Toi, mon ami, mon frère, tu sais écouter ce que le savoir a oublié de savoir. Ce que les certitudes cachent : ce halo de lumière et d’espérance qui se tient, palpitant, là où leur tranchant s’attendrit. Tu viens nous redonner des nouvelles d’une joie qu’on ne trouve qu’à l’intersection de la frugalité et de l’émerveillement.
Un visage à habiter
Le monde existe. Existe vraiment. Il n’a rien à voir, dans sa simplicité désarmante, avec cette parodie hurlante que nous appelons le monde.
Tu ne promets rien, mon ami, mon frère, tu dis, ce que tu as sous les yeux, ce qui se laisse entrevoir, dans le battement de l’instant. Tu dis et, par ce simple geste, élémentaire, tu donnes. Quoi ? Un commencement, une aurore, un pas de confiance. Tu nous redonnes un paysage à habiter, une amitié à vivre, une lumière aimante posée paisiblement sur le monde.
Toi, mon ami, mon frère, tu n’es pas de ceux qui se paient en passant. Si tu le pouvais, tu ne dirais pas ton nom. Comme les bâtisseurs d’oratoires ou de chapelles ne le clamaient pas. Tu parles et c’est le premier matin. Tu parles et je suis de nouveau un homme. Tu parles et le ciel existe. Tu parles et Dieu est là, dans l’arche émue des solitudes.
Tu fais entrer dans les mots l’évangile du monde : « Qu’est-ce que la pénombre ? La lumière qui ne fait pas de peine à la nuit ; la lumière dont la nuit demeure l’aînée. » Le murmure du monde : « Sans la jachère obscure qui l’entoure, l’étoile pourrait-elle respirer ? » L’ivresse rêveuse du monde : « Coloriage – Le ciel de mai a posé un cierge rose sur chaque pagode verte des marronniers, avec application, en tirant la langue, et d’une main d’enfant. »
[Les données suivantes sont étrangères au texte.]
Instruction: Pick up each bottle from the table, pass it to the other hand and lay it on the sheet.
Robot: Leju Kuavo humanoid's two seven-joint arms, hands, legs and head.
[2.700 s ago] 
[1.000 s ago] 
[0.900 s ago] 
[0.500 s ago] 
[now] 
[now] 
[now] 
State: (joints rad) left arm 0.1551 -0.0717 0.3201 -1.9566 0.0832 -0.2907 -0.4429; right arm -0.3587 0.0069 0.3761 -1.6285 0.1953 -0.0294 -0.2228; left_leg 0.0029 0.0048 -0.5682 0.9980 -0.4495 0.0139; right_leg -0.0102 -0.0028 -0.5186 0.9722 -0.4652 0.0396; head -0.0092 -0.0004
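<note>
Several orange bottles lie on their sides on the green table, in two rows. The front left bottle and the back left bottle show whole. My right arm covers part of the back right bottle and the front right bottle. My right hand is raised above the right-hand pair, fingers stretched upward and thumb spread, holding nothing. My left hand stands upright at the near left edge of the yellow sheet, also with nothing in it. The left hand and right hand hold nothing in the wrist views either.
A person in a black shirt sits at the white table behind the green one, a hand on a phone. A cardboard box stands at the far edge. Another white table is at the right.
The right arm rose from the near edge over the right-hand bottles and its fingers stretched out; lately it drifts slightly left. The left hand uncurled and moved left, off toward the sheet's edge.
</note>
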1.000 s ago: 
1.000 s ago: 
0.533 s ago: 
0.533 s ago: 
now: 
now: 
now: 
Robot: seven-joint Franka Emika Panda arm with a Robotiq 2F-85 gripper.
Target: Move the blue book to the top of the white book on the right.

Comme tu nous redonnes un monde à accueillir, tu nous rouvres le chemin de toute notre humanité à vivre, à comprendre, à aimer : « Dans un regard – transfiguré – que nous porterions les uns sur les autres, nous nous verrions auréolés de ces auréoles grises que sont nos vies. Et nous devrions nous échanger ces auréoles, parfois, pour les embrasser, car c’est avec cela qu’il fait jour. »
Toi, mon ami, mon frère, tu prends les grands mots intimidants et tu nous fais voir que chaque jour nos pressentiments nous en rapprochent : « L’éternel n’est point ce qui dépasse le temps, mais ce qui le traverse ; non point l’outre-temps, mais l’entre-temps ; non point le trépas du temps, mais sa plus vive vie. »
C’est parce que nous sommes enfermés dans notre manège que nous ne voyons plus rien. C’est parce que nous avons l’oreille collée à la mauvaise vitre que la vocifération nous rend sourds : « Tout, absolument tout est possible, dès l’instant que l’on passe le mur de soi, comme on passerait le mur du son. »
Tu t’appelles François Cassingena-Trévedy, mon ami, mon frère. Et ton livre porte un titre aussi beau que ta vie : Douze constellations pour une année d’éveil (Albin Michel, 2026).
Emmanuel Godo
Emmanuel Godo, poète, a publié récemment Avec les grands livres, actualité des classiques (Éditions de L’Observatoire).